Nordeste é a região que mais perdeu empregos com carteira assinada este ano

Juliana Elias

Do UOL, em São Paulo

24/04/2019 17h03Atualizada em 24/04/2019 17h03

O Nordeste é a região onde o presidente Jair Bolsonaro tem os menores índices de aprovação no país, segundo pesquisa Ibope divulgada hoje. É também onde estão os piores números de emprego: o Nordeste perdeu 23.728 vagas com carteira assinada em março e, só no primeiro trimestre deste ano, já acumula o fechamento de 65.188 postos.

O Brasil perdeu 43.196 empregos com carteira assinada em março. Nos três primeiros meses do ano, porém, o resultado do país é positivo, com a criação de 179.543 vagas. Considerando o primeiro trimestre, apenas as regiões Norte e Nordeste tiveram resultado negativo (veja detalhes mais abaixo).

Veja o resultado de março por região:

  • Sudeste: -10.673 postos
  • Sul: -1.748 postos
  • Centro-Oeste: -1.706 postos
  • Norte: -5.341 postos
  • Nordeste: -23.728 postos

Veja o resultado do trimestre por região:

  • Sudeste: +105.221 postos
  • Sul: +108.372 postos
  • Centro-Oeste: +38.635 postos
  • Norte: -7.497 postos
  • Nordeste: -65.188 postos

Os dados são do Caged (Cadastro Geral de Empregados e Desempregados) e foram divulgados hoje pelo Ministério da Economia. Esse resultado é o saldo, ou seja, a diferença entre contratações e demissões.

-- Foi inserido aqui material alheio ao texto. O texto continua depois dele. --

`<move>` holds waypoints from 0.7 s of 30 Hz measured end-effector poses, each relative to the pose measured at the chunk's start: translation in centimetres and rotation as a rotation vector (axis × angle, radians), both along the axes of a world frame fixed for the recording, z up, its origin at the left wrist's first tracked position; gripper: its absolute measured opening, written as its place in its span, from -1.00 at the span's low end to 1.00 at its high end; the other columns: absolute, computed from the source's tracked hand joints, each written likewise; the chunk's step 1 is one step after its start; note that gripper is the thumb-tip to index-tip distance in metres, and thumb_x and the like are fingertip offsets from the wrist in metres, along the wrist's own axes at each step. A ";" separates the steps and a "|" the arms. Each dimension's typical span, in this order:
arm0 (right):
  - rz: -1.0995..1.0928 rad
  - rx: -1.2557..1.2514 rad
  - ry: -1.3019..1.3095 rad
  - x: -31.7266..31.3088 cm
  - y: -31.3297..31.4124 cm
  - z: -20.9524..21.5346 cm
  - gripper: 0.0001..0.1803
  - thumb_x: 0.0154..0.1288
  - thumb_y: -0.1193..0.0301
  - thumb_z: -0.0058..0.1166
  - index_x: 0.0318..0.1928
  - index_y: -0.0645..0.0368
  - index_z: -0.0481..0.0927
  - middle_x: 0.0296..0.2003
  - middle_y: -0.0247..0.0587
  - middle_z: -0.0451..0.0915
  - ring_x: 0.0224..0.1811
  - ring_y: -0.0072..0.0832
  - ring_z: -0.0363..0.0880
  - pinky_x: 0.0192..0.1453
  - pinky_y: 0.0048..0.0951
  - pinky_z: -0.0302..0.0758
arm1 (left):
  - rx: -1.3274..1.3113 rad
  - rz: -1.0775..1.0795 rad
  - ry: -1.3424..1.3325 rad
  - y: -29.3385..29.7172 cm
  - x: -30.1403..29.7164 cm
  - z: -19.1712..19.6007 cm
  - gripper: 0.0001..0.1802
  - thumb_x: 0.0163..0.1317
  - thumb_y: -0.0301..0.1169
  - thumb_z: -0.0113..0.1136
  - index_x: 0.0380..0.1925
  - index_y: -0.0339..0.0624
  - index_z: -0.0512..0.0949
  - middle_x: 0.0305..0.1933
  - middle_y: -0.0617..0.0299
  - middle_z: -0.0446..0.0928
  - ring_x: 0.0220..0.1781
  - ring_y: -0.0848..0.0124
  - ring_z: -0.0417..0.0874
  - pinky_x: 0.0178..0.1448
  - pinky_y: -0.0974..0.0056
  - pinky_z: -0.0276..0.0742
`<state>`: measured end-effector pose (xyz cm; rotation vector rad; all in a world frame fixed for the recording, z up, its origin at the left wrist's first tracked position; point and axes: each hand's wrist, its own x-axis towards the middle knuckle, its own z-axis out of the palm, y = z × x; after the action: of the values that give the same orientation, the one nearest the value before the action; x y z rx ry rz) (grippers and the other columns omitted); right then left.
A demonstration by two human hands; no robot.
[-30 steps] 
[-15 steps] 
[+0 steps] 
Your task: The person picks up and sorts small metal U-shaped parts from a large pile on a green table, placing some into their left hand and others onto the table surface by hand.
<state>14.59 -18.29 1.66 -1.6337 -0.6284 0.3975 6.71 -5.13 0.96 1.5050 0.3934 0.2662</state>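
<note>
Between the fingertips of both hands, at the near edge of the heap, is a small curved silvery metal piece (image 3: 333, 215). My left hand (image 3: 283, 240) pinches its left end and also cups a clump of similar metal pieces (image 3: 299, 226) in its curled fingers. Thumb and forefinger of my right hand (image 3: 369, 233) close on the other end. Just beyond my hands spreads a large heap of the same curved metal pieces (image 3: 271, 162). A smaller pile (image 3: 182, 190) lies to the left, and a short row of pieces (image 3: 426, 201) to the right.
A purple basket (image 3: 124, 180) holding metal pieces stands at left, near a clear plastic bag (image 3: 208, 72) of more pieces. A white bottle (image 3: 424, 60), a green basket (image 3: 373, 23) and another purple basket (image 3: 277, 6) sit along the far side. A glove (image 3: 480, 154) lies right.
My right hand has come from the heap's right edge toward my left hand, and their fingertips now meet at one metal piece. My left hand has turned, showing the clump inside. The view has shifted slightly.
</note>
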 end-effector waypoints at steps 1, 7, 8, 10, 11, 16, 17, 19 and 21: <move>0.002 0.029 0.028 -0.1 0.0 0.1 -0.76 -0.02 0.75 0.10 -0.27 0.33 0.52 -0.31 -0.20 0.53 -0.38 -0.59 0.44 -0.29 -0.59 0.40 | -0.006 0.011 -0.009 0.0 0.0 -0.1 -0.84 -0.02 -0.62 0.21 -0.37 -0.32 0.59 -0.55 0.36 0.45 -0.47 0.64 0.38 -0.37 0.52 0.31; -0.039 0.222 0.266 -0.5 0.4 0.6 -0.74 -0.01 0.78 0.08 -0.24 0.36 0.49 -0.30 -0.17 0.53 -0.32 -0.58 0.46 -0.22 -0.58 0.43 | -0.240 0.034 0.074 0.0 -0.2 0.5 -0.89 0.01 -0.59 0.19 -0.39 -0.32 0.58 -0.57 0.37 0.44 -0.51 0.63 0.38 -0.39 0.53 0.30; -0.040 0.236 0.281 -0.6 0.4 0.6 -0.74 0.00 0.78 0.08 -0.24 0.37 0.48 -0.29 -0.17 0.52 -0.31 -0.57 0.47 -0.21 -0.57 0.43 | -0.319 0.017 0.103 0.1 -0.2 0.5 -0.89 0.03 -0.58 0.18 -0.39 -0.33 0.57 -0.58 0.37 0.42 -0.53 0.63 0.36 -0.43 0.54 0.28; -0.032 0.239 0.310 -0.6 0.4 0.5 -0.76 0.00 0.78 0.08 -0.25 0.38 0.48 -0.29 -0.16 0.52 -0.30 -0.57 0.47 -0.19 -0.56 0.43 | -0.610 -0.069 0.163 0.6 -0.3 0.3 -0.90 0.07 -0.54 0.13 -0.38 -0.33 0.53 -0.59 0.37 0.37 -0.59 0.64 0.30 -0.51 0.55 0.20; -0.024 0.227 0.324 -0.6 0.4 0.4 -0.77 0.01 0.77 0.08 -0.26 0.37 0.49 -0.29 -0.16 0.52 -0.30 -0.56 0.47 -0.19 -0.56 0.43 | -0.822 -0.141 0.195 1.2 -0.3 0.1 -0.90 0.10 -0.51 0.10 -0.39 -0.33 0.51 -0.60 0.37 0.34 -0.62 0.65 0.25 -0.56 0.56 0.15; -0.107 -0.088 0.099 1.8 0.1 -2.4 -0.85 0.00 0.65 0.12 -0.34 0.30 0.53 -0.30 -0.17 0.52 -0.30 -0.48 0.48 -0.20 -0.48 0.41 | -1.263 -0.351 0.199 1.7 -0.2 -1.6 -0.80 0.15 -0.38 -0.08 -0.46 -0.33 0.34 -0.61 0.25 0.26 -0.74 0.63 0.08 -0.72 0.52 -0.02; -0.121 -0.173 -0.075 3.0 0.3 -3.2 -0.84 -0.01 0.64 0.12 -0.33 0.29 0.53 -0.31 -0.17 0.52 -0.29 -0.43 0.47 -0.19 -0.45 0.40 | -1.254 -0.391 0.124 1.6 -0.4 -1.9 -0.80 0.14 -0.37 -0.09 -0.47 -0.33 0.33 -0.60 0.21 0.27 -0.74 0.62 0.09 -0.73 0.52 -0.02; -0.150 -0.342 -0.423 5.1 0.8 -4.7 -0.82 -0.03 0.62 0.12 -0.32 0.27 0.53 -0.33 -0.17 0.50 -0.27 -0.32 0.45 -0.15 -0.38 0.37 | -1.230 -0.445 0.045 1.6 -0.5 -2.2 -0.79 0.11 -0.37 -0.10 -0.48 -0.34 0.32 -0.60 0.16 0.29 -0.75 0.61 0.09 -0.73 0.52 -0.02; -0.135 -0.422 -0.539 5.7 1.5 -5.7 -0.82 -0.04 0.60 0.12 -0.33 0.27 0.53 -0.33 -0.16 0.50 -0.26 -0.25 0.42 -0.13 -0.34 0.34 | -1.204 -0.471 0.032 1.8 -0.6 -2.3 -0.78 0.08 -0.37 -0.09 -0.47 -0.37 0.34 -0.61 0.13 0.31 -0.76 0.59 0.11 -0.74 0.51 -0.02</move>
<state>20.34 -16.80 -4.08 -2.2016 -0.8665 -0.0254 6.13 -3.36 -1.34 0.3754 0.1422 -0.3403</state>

Alagoas é destaque negativo

Considerando os 26 estados e o Distrito Federal, apenas sete tiveram resultado positivo em março. Entre os nove estados do Nordeste, oito perderam vagas, com o pior desempenho registrado em Alagoas. Veja os cinco estados que mais fecharam vagas no mês:

  • Alagoas: -9.636 postos
  • São Paulo: -8.007 postos
  • Rio de Janeiro: -6.986 postos
  • Pernambuco: -6.286 postos
  • Ceará: -4.638 postos

IBGE faz pesquisa diferente

Os dados do Caged consideram apenas os empregos com carteira assinada. Existem outros números sobre desemprego apresentados pelo IBGE (Instituto Brasileiro de Geografia e Estatística), que são mais amplos, pois levam em conta todos os trabalhadores, com e sem carteira.

A última Pnad (Pesquisa Nacional por Amostra de Domicílios) Contínua registrou que o Brasil tinha, em média, 13,1 milhões de desempregados no trimestre encerrado em fevereiro.